Shooting for the moon
Google has also introduced its high-profile Solve For X project, which aims to use imagination, discussion, emergent technology and cult author Neal Stephenson’s inspirational beard to address some of the world’s most persistent problems. Its panel of experts are encouraged to think big and aim for what Google’s Director of New Projects Astro Teller calls ‘moonshots,’ or ideas which “live in the grey area between audacious projects and pure science fiction.”
These ‘moonshots’ are then turned over to the crowd for discussion, debate and refinement. Right now, the Solve for X site is brimming with optimistic, exciting and unrealistic ideas from Teller and his panel of experts, but the crowd-based discussion and development element appears underdeveloped. Like Newthinktank, the project is still in the early stages though, and it would be unfair to judge it too harshly at this point.

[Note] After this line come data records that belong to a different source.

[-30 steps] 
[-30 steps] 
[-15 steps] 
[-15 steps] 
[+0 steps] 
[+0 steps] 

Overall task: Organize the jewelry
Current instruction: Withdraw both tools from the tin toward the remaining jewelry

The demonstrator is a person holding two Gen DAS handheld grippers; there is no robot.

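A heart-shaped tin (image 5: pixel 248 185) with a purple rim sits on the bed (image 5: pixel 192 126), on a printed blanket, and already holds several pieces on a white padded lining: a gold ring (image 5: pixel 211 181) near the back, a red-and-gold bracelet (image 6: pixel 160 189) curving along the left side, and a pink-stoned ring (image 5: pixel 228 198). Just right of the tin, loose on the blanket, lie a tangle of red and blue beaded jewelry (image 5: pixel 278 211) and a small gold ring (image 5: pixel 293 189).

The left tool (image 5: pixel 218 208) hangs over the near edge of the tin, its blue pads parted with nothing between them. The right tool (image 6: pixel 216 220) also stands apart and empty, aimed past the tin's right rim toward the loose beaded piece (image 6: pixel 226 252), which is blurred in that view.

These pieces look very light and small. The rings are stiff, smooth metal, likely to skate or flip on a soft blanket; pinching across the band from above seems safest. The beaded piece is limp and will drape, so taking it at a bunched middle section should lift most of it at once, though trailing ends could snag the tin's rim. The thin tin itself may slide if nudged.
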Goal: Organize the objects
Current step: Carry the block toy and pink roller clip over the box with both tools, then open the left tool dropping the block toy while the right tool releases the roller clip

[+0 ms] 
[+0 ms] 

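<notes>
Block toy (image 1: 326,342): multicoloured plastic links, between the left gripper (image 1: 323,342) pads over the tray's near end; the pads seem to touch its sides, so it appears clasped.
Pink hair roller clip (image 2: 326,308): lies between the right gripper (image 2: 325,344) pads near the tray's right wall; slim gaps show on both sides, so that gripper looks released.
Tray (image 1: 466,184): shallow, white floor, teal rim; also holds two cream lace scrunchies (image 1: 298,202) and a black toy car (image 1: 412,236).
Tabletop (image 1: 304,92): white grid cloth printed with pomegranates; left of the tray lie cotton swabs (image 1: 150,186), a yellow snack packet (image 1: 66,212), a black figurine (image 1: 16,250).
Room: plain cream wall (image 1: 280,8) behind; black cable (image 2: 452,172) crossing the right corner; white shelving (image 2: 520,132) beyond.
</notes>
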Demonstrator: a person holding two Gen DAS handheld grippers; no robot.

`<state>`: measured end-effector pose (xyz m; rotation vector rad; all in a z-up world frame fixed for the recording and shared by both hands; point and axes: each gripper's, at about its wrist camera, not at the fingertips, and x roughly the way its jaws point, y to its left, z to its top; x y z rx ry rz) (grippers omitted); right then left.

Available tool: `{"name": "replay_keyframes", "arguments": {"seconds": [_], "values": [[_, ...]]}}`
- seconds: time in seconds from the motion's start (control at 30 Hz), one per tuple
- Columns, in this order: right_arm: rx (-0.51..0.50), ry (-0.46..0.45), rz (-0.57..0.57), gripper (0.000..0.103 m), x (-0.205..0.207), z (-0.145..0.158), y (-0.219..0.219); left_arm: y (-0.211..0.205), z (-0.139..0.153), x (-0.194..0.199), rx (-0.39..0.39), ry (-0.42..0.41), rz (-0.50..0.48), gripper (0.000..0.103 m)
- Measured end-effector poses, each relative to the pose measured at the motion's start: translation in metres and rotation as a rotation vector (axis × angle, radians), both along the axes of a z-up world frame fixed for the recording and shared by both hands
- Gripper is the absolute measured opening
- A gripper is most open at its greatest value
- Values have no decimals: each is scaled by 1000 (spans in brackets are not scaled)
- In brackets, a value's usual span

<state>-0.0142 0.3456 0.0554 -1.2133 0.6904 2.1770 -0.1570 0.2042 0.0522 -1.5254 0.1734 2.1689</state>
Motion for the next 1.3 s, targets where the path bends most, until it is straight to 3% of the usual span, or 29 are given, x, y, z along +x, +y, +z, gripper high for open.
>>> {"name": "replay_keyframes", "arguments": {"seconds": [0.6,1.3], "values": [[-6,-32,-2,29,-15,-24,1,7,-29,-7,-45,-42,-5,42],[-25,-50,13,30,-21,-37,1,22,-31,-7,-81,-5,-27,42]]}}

Why can’t we all just get along?
But while Google CEO Eric Schmidt and co-founder Sergey Brin are busily plotting the future benefits of stretchable electronics, Google has another project which may serve as a vital template for crowdsourced policymaking and genuine problem solving. It’s called Google Ideas and despite its very un-Google-like online bashfulness (the initiative doesn’t even have a website), its first project, Against Violent Extremism, has been a huge success. In addition to creating a ‘marketplace’ where users can offer or request resources for anti-extremist projects, Google recently flew 80 former neo-Nazis, Jihadists, gang members and terrorists to a summit in Dublin where they met with survivors of terrorist attacks, kidnappings and other forms of violence, as well as politicians, academics and members of the public.
This unique crowd is able to look at the problem of violence from all angles, and judging by the number of projects fighting for space on the site’s marketplace, their debates are incredibly productive, creating policy ideas as well as ideas for new crowdsourced projects. There is no central organizer, and as one of the first truly crowd-run projects, it offers a valuable example of how crowds can not only complete tasks but also identify and organize them.
We’ve written before about the hype surrounding crowd-based revolution, but this kind of crowdsourced policymaking may offer a glimpse of some exciting new forms of government. Google’s idea of bringing such disparate viewpoints together to work towards a common goal in some ways is at the heart of the crowdsourcing movement. Hopefully this model will inspire similar ventures around the world.